I don't want to be the bigger, more mature, emotionally intelligent person anymore. Not tonight. I deserve to make a terrible decision or two for once in my goddamn life.
Shelby and Denny are nowhere to be seen—though I can make an educated guess about where they've gone. But Red's still sitting at the picnic table, downing beer and watching the crappy band play. Honestly, from where I stand, he's not bad looking. If I didn't know anything about his personality, I might find him attractive. Fuckable, even. With tousled red-brown hair under his cowboy hat, tattoos covering both arms, bulky muscles earned from hard farm work, faded denim stretched across powerful thighs, and playful, cobalt-blue eyes. It's just too bad about the rest of him.
My hands slam down on the table, making him jump. I'm not sure at all what my game plan is, only that it's fueled by alcohol and hatred. And Red is exactly the kind of guy to go along with it. "Offer still stand to piss off my ex?"

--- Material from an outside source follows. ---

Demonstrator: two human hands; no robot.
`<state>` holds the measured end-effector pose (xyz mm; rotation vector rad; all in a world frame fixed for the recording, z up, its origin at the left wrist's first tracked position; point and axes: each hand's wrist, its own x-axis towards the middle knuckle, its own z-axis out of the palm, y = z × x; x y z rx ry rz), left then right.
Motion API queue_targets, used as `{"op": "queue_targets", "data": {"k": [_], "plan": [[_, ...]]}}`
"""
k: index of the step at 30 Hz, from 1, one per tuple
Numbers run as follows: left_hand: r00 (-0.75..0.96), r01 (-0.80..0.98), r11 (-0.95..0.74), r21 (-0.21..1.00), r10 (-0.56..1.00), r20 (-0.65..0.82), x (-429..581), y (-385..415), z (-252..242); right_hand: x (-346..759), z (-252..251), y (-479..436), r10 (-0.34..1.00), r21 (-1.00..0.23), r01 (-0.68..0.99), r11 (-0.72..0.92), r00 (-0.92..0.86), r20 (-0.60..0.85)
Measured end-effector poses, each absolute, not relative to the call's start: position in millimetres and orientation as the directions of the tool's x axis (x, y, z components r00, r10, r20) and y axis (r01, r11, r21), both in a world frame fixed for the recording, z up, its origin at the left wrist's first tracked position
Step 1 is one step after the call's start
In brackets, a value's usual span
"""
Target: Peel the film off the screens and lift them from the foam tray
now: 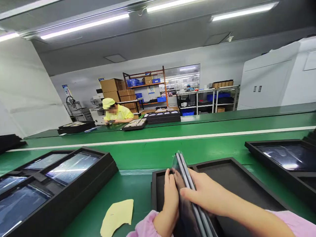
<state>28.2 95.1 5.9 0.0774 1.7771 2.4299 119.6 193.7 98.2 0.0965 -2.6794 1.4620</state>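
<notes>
Two thin grey-edged tablets (195,200) stand on edge, face to face, with clear film over the left one's glossy face. My right hand (204,191) is closed on them from the right, its thumb across their edges. On the other side, my left hand (170,192) holds them with its fingers together against the left face; part of that hand is hidden behind the panel. Both hands are above a black foam tray (228,164) whose dark bottom shows. I cannot see whether the tablets' lower edges touch the tray.
Stacked black trays (91,174) with glossy screens stand at the left, and another screen tray (278,154) at the right. A torn yellow paper (118,215) lies on the green bench (138,187). Beyond the white line, a person (118,113) in yellow works near more trays (163,117).
</notes>
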Motion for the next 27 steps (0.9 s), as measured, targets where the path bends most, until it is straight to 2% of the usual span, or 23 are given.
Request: {"op": "queue_targets", "data": {"k": [4, 6, 9, 12, 19, 27], "plan": [[-0.986, 0.094, -0.34, 0.936, 0.096, 0.134, 15, 100, 19, 94, 72, 185, 0.007, -0.842, 0.003, 0.54, -1.0, 0.001], [-0.986, 0.097, -0.353, 0.93, 0.091, 0.137, 6, 99, 31, 76, 58, 184, 0.024, -0.881, -0.001, 0.473, -1.0, 0.014], [-0.991, 0.035, -0.372, 0.928, 0.105, 0.08, 0, 97, 39, 48, 44, 187, 0.178, -0.974, -0.089, 0.208, -0.976, 0.127], [-0.986, -0.017, -0.412, 0.911, 0.159, 0.054, 0, 99, 39, 27, 38, 190, 0.265, -0.988, -0.155, 0.01, -0.952, 0.152], [-0.967, -0.084, -0.465, 0.881, 0.25, 0.04, -1, 99, 37, 24, 41, 194, 0.11, -0.97, -0.046, -0.238, -0.994, 0.021], [-0.966, -0.05, -0.376, 0.925, 0.254, 0.051, 0, 98, 39, 24, 41, 194, 0.101, -0.951, -0.027, -0.308, -0.995, -0.004]]}}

"Why? See something you like, Cass?" His eyebrows raise with a cocky grin lighting his stupid face.
"I might've, but then you spoke. Now I'm filled with regrets. Where's Colt or… literally anybody single, attractive, and less annoying than you?" This was a dumb plan. Just because Derek dislikes Red and thinks I'm "slumming it" by hanging out with the cowboys from Wells Ranch, doesn't mean I should hook up with one to get back at him. What am I even proving by doing that? Admittedly, my logic is lacking. "Y'know… never mind."
"Don't know where Colt is. But I'm free to help and know a good way you can shut my mouth up."
Massaging my temples, I scan the beer garden. As if being personally mocked by God, the singular pole light illuminating the dark dance floor shines directly on Derek and Alyssa. Grabbing the bottle from Red's hand, I take a long pull. It goes down like water, and I no longer give a single fuck whether my plan makes sense.
"Lose the chew." I point to the bulge sitting in his bottom lip. "I refuse to kiss anybody with chewing tobacco in their mouth."
Before I can finish getting the words out, he's swiping his finger under his lip and flicking the dark brown tobacco onto the ground. "Anything else?"
"Two rules: you don't say anything stupid and we never speak of this again. Deal?"
He throws back the last of his beer and stands. "Deal, sweetheart"
I sigh. "Three rules. Don't call me sweetheart."